Todo el mundo sabe que un bebé que no recibe ninguna caricia está en grave riesgo de morir, o como mínimo, de crecer poco y mal. Está comprobado experimentalmente.
Pero el hecho de tocar, como todo, puede estar pervertido por lo políticamente correcto. Y así, está mal visto que un cura ?el burro delante para que no se espante- toque a un niño. Por muy buena intención que tenga, y pedagógicamente sana, ¿cómo será interpretado por los que contemplan la escena? Porque desde que el mundo es mundo moderno, sólo vemos fuera lo que tenemos dentro. Y dentro podemos tener de todo y lo contrario, dependiendo de la presión mediática, de la educación recibida y de las propias experiencias infantiles relacionadas con el tacto, que es el principal de los sentidos, porque la piel es la que marca la frontera de nuestro cuerpo y, salvo los dientes, los ojos y las uñas, todo lo que vemos del otro es piel.
Tocar lleva consigo compromiso, porque ya no hay distancia, como le pasó a San Francisco cuando besó al leproso, o a mí mismo cuando di la mano al primer enfermo de SIDA que conocí como tal. Tal vez por eso, muchos que provocan accidentes de tráfico o atropellan a personas, salen por pies ?motorizados o no- y en lo último que piensan es en tocarles (estos últimos días hemos contemplado una escena muy significativa en televisión).

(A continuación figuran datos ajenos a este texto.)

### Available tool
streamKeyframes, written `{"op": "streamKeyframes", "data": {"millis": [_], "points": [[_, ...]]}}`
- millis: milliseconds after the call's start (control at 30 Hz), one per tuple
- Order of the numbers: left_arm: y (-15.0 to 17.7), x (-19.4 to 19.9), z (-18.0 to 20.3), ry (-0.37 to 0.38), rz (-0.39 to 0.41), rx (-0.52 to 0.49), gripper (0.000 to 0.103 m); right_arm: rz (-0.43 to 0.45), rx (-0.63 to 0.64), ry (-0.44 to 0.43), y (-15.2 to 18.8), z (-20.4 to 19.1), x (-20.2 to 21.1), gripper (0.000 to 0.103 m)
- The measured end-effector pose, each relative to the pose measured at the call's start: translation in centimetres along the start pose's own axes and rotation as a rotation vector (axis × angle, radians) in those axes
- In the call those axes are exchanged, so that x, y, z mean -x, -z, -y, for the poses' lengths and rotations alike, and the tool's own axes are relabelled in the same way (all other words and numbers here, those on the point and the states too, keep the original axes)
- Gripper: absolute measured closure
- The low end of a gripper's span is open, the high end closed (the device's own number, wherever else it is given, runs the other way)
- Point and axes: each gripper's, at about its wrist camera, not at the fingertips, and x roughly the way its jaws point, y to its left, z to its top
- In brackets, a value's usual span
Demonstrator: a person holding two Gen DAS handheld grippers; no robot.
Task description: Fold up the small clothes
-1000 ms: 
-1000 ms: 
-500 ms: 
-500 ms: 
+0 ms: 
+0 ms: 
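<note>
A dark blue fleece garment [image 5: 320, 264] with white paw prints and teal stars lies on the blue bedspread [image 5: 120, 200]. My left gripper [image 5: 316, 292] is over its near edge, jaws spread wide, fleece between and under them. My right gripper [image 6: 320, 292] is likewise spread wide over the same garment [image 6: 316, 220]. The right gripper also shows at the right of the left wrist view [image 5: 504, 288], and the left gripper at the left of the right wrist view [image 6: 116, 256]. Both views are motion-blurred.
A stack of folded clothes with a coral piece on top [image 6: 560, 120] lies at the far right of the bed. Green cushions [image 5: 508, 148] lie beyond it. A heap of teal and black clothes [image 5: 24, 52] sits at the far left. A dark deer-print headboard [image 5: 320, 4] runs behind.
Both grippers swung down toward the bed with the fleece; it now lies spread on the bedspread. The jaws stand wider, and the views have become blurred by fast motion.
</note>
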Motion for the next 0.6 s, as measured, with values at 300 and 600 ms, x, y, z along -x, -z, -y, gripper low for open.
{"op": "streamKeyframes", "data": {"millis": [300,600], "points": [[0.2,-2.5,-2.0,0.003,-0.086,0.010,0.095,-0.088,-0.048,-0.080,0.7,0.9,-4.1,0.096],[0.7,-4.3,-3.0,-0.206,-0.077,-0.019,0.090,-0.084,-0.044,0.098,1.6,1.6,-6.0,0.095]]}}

Pero quería referirme ahora a mi experiencia con médicos, enfermeras, fisioterapeutas y sanitarios en general. Ha habido de todo: fisioterapeutas que me han dado buenísimos consejos y me han aplicado los mejores máquinas de última tecnología, pero no me han tocado ni un centímetro cuadrado de piel; otros, me han tocado y masajeado desde el primer momento, sin renunciar a la aplicación de máquinas y aparatos que ayudan también a la curación. Fue una médico sustituta joven la que me tocó el abdomen y me mandó a toda prisa al hospital porque le parecía que podía tener apendicitis. Las analíticas lo confirmaron enseguida. A otra médico, también joven y sustituta, Montserrat Hernández, le conté con pelos y señales que había tenido lo que a mí me parecía una enfermedad menor; me escuchó atentamente, pero no quiso dejarme ir de la consulta sin palpar, tocar, auscultar. Con guantes y todas las precauciones de rigor, pero me tocó y le estoy agradecido. He acompañado cientos de veces a enfermos a consulta y, en muchas ocasiones, les han mirado y preguntado, pero no les han tocado. Las nuevas tecnologías de análisis y diagnóstico clínicos, creo que no pueden, ni deben, prescindir de la complejidad sensitiva de una mano humana, convenientemente educada para saber buscar y detectar, pues no son, a fin de cuentas, más que prolongación de los sentidos humanos.
En todo caso, el tacto nos devuelve a la confianza de la infancia, cuando éramos acariciados por nuestros papás. Sobre esa base de confianza, los medios tecnológicos posteriores tienen mucha más posibilidad de éxito.